Тишина. Не та, наполненная дыханием, шорохами, ожиданием ее шагов из ванной или кухни. А другая. Гулкая. Пустая. Как в музее после закрытия. Воздух в прихожей казался спертым, несмотря на открытое окно в гостиной. Он сделал шаг, и скрип половицы прозвучал неприлично громко.
Он прошел на кухню. Две чистые чашки стояли в сушилке – его и ее. Он машинально взял ее чашку, ту, с надколотым краем, которую она любила. Фарфор был холодным. Он поставил ее обратно. На столе лежала забытая резинка для волос – черная, простая. Он поднял ее, ощутив упругий шелк между пальцами. Казалось, она еще хранила тепло ее волос. Он сунул резинку в карман.
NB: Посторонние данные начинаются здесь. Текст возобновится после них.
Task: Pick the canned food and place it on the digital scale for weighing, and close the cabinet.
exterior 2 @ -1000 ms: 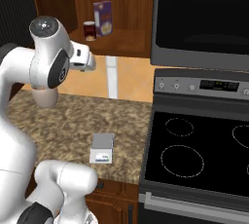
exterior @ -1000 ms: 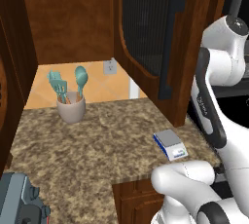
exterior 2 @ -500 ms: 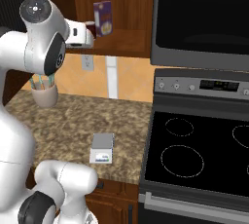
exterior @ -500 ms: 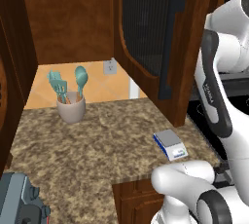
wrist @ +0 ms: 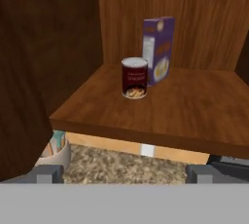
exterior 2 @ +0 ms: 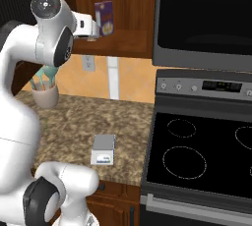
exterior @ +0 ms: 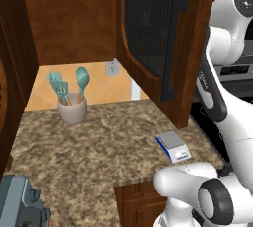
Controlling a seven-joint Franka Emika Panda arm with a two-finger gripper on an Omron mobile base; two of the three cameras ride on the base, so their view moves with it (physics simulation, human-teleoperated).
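Canned food (wrist: pixel 134 77) upright on cabinet (exterior: pixel 163 43) shelf, purple box (wrist: pixel 157 50) touching at 1 o'clock. Tool (wrist: pixel 119 173) released, facing can for approach. Digital scale (exterior 2: pixel 103 149) on bench (exterior 2: pixel 83 122), awaiting can. Door open.

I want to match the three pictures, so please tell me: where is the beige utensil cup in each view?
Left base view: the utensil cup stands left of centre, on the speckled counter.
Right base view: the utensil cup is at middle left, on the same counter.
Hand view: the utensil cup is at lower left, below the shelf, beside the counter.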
*Жизнь мужчины с женщиной.* Это не только делить пространство. Это узнавать квартиру заново, когда она уходит. Замечать, как много места занимал ее старый плюшевый мишка на книжной полке, который он всегда считал лишним. Чувствовать, как резко исчез знакомый запах ее шампуня и кремов, оставив после себя лишь запах пыли и собственного одиночества. Слышать, как громко тикают часы на кухне, и понимать, что это единственный звук.
Он сел на стул у окна. За стеклом горели окна других квартир, других жизней. Там, наверняка, тоже были свои стены, свое молчание, свои немые вопросы. Но сейчас ему казалось, что только его окно погружено в эту ледяную, беспросветную пустоту. Он достал телефон. Экран был черным. Ни звонков, ни сообщений. Она сказала: «Не звони». И он знал – позвонить значило разрушить последний хрупкий мостик. Значило показать свою слабость, свою потребность, которую она сейчас явно не хотела видеть. Он отложил телефон, словно раскаленный уголь.
Ночь тянулась бесконечно. Он ворочался на их кровати, на ее стороне. Простыня была гладкой, холодной, чужой. Он вставал, пил воду на кухне, смотрел в темное окно, ловил отражение своего бледного, потерянного лица. Возвращался в постель. Цикл повторялся. Его мысли метались: от жгучего стыда за свою беспомощность на чердаке («Почему я не обнял? Почему не настоял?») до холодного рационального анализа («Она права. Ей нужно время. Я только давил»), а затем – к глухой, животной тоске. Тоске по ее смеху, который стал таким редким. По ее теплому боку ночью. По ее утреннему «Привет», даже если оно было сонным и нерадостным. По самой этой нерадостной обыденности, которая теперь казалась потерянным раем.